Сорокин до таких объявлений не снисходил, записки в редакцию («Любезный друг, Григорий Евлампиевич, прошу тебя приехать к г-ну коменданту и получить от него рукопись мою») передавать запрещал, говорить с Благосветловым отказывался, но так или иначе все устраивалось, и дольше, чем на месяц, сочинение в крепости не застревало.

Глава тринадцатая

АПРЕЛЬ 1865 — АПРЕЛЬ 1866

В ночь на двенадцатое апреля, в час без десяти по местному времени (в исходе третьего — по петербургскому), в Ницце, на вилле Бермон, проговорив: «Стоп машина!», двадцатидвухлетний цесаревич, наследник престола Российской империи, великий князь Николай Александрович умер от болезни, которую лейб-медик Здекауер поименовал méningite cérébro-spinale, а век спустя назвали бы остеосаркомой. В предсмертном бреду цесаревич держал речь, обращаясь к каким-то депутатам, но не мог шевельнуть рукой: в одну вцепились отец и мать, в другую — принцесса-невеста и любимый брат Александр, отныне сам становившийся цесаревичем и наследником престола.

Тело доставили в Кронштадт морем, на фрегате «Александр Невский», в свинцовом гробу.

Двадцать пятого мая гроб перенесли с фрегата в крепостной Петропавловский собор. Двадцать восьмого — под перезвон со всех колоколен столицы — опустили в склеп.

Все эти дни работать над «Разрушением эстетики» было почти невозможно.
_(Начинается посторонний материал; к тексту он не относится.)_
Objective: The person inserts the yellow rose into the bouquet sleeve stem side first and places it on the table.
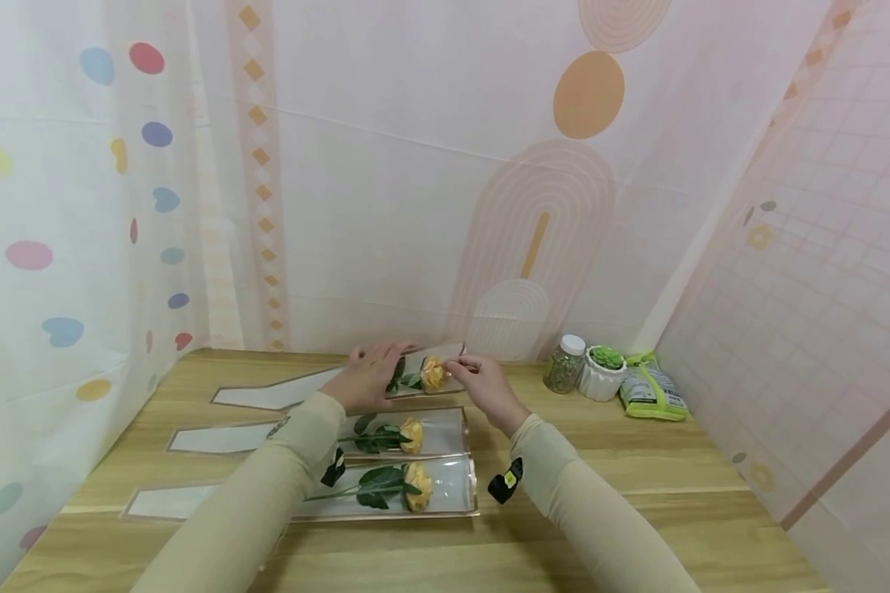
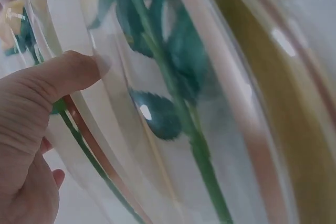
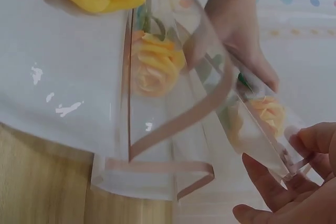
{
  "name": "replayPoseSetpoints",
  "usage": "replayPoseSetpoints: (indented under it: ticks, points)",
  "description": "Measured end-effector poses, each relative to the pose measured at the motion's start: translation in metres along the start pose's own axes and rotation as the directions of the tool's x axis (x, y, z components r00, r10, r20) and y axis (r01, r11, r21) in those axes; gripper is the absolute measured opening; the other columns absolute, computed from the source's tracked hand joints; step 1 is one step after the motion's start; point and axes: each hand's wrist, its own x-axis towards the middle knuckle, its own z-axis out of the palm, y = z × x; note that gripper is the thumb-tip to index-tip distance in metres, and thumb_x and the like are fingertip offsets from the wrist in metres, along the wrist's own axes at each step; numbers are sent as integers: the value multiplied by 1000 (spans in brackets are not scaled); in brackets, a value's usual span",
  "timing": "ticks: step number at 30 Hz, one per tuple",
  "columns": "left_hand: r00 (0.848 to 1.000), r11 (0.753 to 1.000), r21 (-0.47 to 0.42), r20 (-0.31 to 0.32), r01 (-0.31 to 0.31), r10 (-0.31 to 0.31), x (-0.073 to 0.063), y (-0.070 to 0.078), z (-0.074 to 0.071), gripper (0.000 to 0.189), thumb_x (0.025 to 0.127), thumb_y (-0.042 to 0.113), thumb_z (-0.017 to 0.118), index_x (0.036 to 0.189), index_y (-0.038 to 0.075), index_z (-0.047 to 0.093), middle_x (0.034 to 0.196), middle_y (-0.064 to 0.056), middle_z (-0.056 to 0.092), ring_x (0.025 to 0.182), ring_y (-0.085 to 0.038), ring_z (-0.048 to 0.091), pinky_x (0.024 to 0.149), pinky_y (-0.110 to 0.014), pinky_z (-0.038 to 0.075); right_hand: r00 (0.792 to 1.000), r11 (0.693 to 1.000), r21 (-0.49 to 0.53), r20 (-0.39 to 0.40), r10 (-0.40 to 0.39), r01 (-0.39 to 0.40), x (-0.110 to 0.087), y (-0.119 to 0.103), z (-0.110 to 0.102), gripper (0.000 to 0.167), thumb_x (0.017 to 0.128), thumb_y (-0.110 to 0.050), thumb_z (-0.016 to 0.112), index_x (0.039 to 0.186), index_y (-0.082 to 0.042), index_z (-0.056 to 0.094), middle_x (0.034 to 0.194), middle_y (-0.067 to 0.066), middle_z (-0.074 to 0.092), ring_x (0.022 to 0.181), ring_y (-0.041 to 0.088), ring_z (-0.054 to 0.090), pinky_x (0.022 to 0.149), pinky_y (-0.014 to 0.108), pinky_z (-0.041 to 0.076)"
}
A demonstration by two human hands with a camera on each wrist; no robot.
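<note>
Three clear flower sleeves with pinkish borders, each with a yellow rose, lie in rows in the head view. My left hand spans the farthest sleeve, gripping it across the stem; in the left wrist view its thumb lies on the film, curled fingertips below. At that sleeve's wide end, my right hand pinches the bordered edge beside the yellow rose. The right wrist view shows its thumb and fingers at this edge. The middle rose and nearest rose lie closer to me.
At the back right stand a white-lidded jar, a succulent in a white pot and a green-and-grey packet. A patterned curtain hangs along the wooden table's back edge.
</note>
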Motion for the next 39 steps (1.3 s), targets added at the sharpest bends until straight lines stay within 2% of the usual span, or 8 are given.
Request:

Пушки неистовствовали, барабаны рявкали так, что захватывало дух, днем и ночью витали над крепостью рыдания хора, и помимо всего этого и вместе с этим всем крепость наполнилась звуками шагов и голосов множества людей, сливавшимися в невнятный шаркающий гул, и казалось, что там, за окном, замазанным белой краской, идет непрестанный дождь. А дождя не было, погода стояла пасмурная, но тихая. На прогулку не выводили, к сожалению; на дворе наверное было теплее, чем в каземате, где после недавней (девятнадцатого и двадцатого) бури с наводнением штукатурка на стенах и войлок на полу, не говоря уж о тюфяке на кровати, расползались от сырости.

А весна выпала славная: столько работы, столько надежд… Помимо написанных еще в декабре двух статей, с начала года отослано в редакцию еще семь, а всего более двадцати печатных листов, как и предполагалось.